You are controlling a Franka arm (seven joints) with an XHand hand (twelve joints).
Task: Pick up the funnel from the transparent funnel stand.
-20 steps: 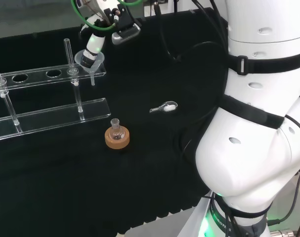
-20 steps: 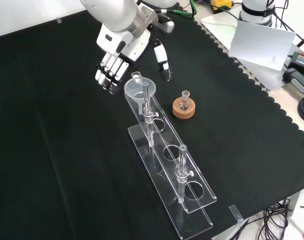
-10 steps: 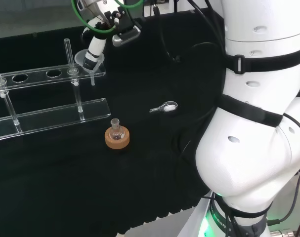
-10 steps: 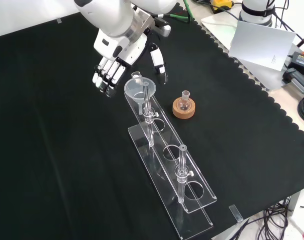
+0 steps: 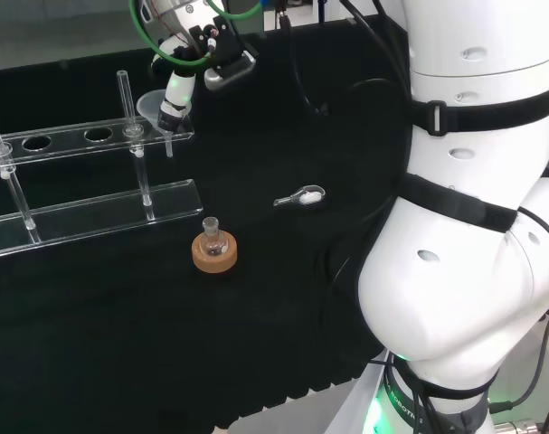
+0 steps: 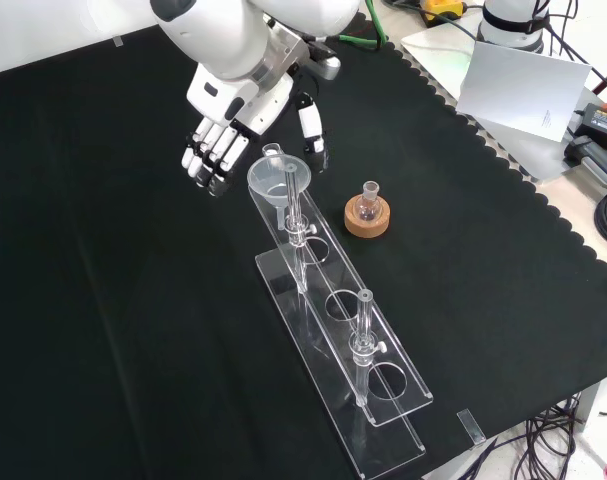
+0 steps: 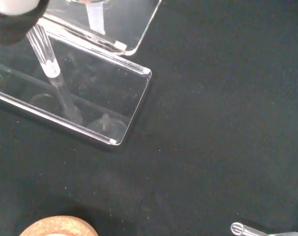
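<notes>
A clear funnel point(image 6: 273, 178) sits in the end hole of the transparent funnel stand point(image 6: 394, 397), its stem hanging below the upper shelf. In the head view the funnel point(image 5: 154, 106) is at the stand's point(image 5: 70, 142) right end. The hand point(image 6: 232, 95) hovers over that end of the stand, open. Its fingers point(image 6: 207, 160) hang down to the funnel's left in the front view and its thumb point(image 6: 308, 122) to the funnel's right, neither touching it. In the head view the thumb point(image 5: 177, 94) stands just beside the funnel's rim. The wrist view looks down on the stand's base plate point(image 7: 123, 104).
A small glass flask on a cork ring point(image 6: 368, 216) stands right of the stand in the front view. A small metal scoop point(image 5: 300, 195) lies on the cloth farther right in the head view. Papers and cables point(image 6: 528, 85) lie beyond the cloth's scalloped edge.
The hand has drifted a little to the left in the front view, fingers and thumb still either side of the funnel. The funnel and stand have stayed put.
</notes>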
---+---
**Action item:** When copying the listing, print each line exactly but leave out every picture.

**Task response:**
You are controlling a Franka arm (seven joints) with an XHand hand (twelve joints).
Task: Pick up the funnel from the transparent funnel stand.
-20 steps: 
-20 steps: 
-10 steps: 
-10 steps: 
+0 steps: 
+0 steps: 
+0 steps: 
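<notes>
A clear funnel point(image 6: 273, 178) sits in the end hole of the transparent funnel stand point(image 6: 394, 397), its stem hanging below the upper shelf. In the head view the funnel point(image 5: 154, 106) is at the stand's point(image 5: 70, 142) right end. The hand point(image 6: 232, 95) hovers over that end of the stand, open. Its fingers point(image 6: 207, 160) hang down to the funnel's left in the front view and its thumb point(image 6: 308, 122) to the funnel's right, neither touching it. In the head view the thumb point(image 5: 177, 94) stands just beside the funnel's rim. The wrist view looks down on the stand's base plate point(image 7: 123, 104).
A small glass flask on a cork ring point(image 6: 368, 216) stands right of the stand in the front view. A small metal scoop point(image 5: 300, 195) lies on the cloth farther right in the head view. Papers and cables point(image 6: 528, 85) lie beyond the cloth's scalloped edge.
The hand has drifted a little to the left in the front view, fingers and thumb still either side of the funnel. The funnel and stand have stayed put.
</notes>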

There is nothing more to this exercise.